# Directions
Could the data underneath be repeated exactly, in full?

------------------------------

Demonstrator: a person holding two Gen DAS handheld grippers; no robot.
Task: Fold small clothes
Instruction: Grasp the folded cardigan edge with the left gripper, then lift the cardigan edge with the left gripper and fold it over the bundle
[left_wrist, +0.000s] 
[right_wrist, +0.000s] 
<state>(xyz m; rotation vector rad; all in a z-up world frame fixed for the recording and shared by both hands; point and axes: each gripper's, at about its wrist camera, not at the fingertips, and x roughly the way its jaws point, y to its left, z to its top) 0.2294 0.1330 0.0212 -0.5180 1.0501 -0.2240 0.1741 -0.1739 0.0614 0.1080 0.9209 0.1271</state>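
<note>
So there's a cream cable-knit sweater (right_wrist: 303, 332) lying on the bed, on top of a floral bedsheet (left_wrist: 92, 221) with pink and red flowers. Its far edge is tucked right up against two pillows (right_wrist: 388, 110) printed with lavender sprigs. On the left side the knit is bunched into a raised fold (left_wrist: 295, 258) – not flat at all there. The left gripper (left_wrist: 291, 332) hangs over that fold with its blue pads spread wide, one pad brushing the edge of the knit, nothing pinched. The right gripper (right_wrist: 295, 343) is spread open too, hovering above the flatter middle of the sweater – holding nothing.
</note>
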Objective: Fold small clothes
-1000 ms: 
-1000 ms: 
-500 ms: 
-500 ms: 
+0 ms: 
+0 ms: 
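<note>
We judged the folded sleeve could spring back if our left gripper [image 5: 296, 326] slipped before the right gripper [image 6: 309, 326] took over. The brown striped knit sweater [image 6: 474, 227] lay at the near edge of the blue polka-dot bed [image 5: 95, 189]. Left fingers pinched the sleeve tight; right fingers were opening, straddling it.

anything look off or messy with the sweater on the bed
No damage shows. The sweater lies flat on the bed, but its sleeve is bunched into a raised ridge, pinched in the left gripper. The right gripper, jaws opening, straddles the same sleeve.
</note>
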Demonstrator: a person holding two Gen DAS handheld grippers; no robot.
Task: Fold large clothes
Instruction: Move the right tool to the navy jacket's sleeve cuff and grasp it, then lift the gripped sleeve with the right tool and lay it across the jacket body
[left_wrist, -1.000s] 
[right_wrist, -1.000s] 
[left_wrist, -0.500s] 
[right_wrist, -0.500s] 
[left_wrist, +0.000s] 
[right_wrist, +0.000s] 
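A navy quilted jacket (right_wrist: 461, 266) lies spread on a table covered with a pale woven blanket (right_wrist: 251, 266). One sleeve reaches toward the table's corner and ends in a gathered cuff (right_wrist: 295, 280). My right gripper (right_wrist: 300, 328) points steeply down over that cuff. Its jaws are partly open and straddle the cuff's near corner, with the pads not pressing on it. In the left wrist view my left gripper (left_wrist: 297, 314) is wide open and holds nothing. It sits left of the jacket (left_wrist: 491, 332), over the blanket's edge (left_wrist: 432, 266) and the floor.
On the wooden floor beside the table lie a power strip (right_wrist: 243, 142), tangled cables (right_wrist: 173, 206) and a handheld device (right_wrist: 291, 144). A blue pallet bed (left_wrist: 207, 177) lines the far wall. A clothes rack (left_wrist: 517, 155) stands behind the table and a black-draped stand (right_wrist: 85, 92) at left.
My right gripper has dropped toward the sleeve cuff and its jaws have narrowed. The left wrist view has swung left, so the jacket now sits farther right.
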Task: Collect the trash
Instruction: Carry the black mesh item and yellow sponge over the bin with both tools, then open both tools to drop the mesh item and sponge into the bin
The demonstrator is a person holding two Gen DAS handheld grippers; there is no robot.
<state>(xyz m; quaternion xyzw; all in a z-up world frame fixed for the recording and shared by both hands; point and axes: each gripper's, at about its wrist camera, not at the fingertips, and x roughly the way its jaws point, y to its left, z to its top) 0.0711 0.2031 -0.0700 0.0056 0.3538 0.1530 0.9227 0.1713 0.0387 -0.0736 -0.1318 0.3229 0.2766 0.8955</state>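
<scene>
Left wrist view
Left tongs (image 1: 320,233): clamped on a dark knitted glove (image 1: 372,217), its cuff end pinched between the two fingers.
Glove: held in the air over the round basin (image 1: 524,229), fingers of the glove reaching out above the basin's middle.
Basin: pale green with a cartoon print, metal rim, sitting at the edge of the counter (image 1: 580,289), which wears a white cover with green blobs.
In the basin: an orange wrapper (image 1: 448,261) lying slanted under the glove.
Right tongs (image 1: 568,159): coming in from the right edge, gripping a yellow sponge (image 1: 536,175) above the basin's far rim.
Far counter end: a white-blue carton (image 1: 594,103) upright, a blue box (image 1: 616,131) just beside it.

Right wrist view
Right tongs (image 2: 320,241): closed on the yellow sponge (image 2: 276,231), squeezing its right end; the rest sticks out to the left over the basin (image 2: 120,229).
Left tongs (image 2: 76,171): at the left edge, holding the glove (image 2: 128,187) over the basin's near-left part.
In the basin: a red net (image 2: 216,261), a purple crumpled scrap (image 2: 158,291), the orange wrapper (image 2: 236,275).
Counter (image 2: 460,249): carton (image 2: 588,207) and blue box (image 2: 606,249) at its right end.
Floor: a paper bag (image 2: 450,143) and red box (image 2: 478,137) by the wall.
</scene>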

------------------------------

# Solution for this problem
Demonstrator: a person holding two Gen DAS handheld grippers; no robot.
Task: Fold small clothes
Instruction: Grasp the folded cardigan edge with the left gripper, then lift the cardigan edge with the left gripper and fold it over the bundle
[left_wrist, +0.000s] 
[right_wrist, +0.000s] 
<state>(xyz m; rotation vector rad; all in a z-up world frame fixed for the recording and shared by both hands; point and axes: each gripper's, at about its wrist camera, not at the fingertips, and x roughly the way its jaws point, y to its left, z to its top) 0.2294 0.1330 0.0212 -0.5180 1.0501 -0.2240 0.1741 -0.1739 0.0614 0.1080 0.9209 0.1271</state>
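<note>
So there's a cream cable-knit sweater (right_wrist: 303, 332) lying on the bed, on top of a floral bedsheet (left_wrist: 92, 221) with pink and red flowers. Its far edge is tucked right up against two pillows (right_wrist: 388, 110) printed with lavender sprigs. On the left side the knit is bunched into a raised fold (left_wrist: 295, 258) – not flat at all there. The left gripper (left_wrist: 291, 332) hangs over that fold with its blue pads spread wide, one pad brushing the edge of the knit, nothing pinched. The right gripper (right_wrist: 295, 343) is spread open too, hovering above the flatter middle of the sweater – holding nothing.
</note>
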Objective: Fold small clothes
-1000 ms: 
-1000 ms: 
-500 ms: 
-500 ms: 
+0 ms: 
+0 ms: 
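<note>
We judged the folded sleeve could spring back if our left gripper [image 5: 296, 326] slipped before the right gripper [image 6: 309, 326] took over. The brown striped knit sweater [image 6: 474, 227] lay at the near edge of the blue polka-dot bed [image 5: 95, 189]. Left fingers pinched the sleeve tight; right fingers were opening, straddling it.

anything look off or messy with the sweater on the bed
No damage shows. The sweater lies flat on the bed, but its sleeve is bunched into a raised ridge, pinched in the left gripper. The right gripper, jaws opening, straddles the same sleeve.
</note>
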Demonstrator: a person holding two Gen DAS handheld grippers; no robot.
Task: Fold large clothes
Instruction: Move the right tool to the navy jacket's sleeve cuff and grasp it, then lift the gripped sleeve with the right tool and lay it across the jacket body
[left_wrist, -1.000s] 
[right_wrist, -1.000s] 
[left_wrist, -0.500s] 
[right_wrist, -0.500s] 
[left_wrist, +0.000s] 
[right_wrist, +0.000s] 
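A navy quilted jacket (right_wrist: 461, 266) lies spread on a table covered with a pale woven blanket (right_wrist: 251, 266). One sleeve reaches toward the table's corner and ends in a gathered cuff (right_wrist: 295, 280). My right gripper (right_wrist: 300, 328) points steeply down over that cuff. Its jaws are partly open and straddle the cuff's near corner, with the pads not pressing on it. In the left wrist view my left gripper (left_wrist: 297, 314) is wide open and holds nothing. It sits left of the jacket (left_wrist: 491, 332), over the blanket's edge (left_wrist: 432, 266) and the floor.
On the wooden floor beside the table lie a power strip (right_wrist: 243, 142), tangled cables (right_wrist: 173, 206) and a handheld device (right_wrist: 291, 144). A blue pallet bed (left_wrist: 207, 177) lines the far wall. A clothes rack (left_wrist: 517, 155) stands behind the table and a black-draped stand (right_wrist: 85, 92) at left.
My right gripper has dropped toward the sleeve cuff and its jaws have narrowed. The left wrist view has swung left, so the jacket now sits farther right.
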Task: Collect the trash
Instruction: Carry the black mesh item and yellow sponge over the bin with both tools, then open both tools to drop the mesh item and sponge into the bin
The demonstrator is a person holding two Gen DAS handheld grippers; there is no robot.
<state>(xyz m; quaternion xyzw; all in a z-up world frame fixed for the recording and shared by both hands; point and axes: each gripper's, at about its wrist camera, not at the fingertips, and x roughly the way its jaws point, y to its left, z to its top) 0.0711 0.2031 -0.0700 0.0056 0.3538 0.1530 0.9227 0.1713 0.0387 -0.0736 -0.1318 0.3229 0.2766 0.8955</state>
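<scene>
Left wrist view
Left tongs (image 1: 320,233): clamped on a dark knitted glove (image 1: 372,217), its cuff end pinched between the two fingers.
Glove: held in the air over the round basin (image 1: 524,229), fingers of the glove reaching out above the basin's middle.
Basin: pale green with a cartoon print, metal rim, sitting at the edge of the counter (image 1: 580,289), which wears a white cover with green blobs.
In the basin: an orange wrapper (image 1: 448,261) lying slanted under the glove.
Right tongs (image 1: 568,159): coming in from the right edge, gripping a yellow sponge (image 1: 536,175) above the basin's far rim.
Far counter end: a white-blue carton (image 1: 594,103) upright, a blue box (image 1: 616,131) just beside it.

Right wrist view
Right tongs (image 2: 320,241): closed on the yellow sponge (image 2: 276,231), squeezing its right end; the rest sticks out to the left over the basin (image 2: 120,229).
Left tongs (image 2: 76,171): at the left edge, holding the glove (image 2: 128,187) over the basin's near-left part.
In the basin: a red net (image 2: 216,261), a purple crumpled scrap (image 2: 158,291), the orange wrapper (image 2: 236,275).
Counter (image 2: 460,249): carton (image 2: 588,207) and blue box (image 2: 606,249) at its right end.
Floor: a paper bag (image 2: 450,143) and red box (image 2: 478,137) by the wall.
</scene>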

Nothing remains to add to the output.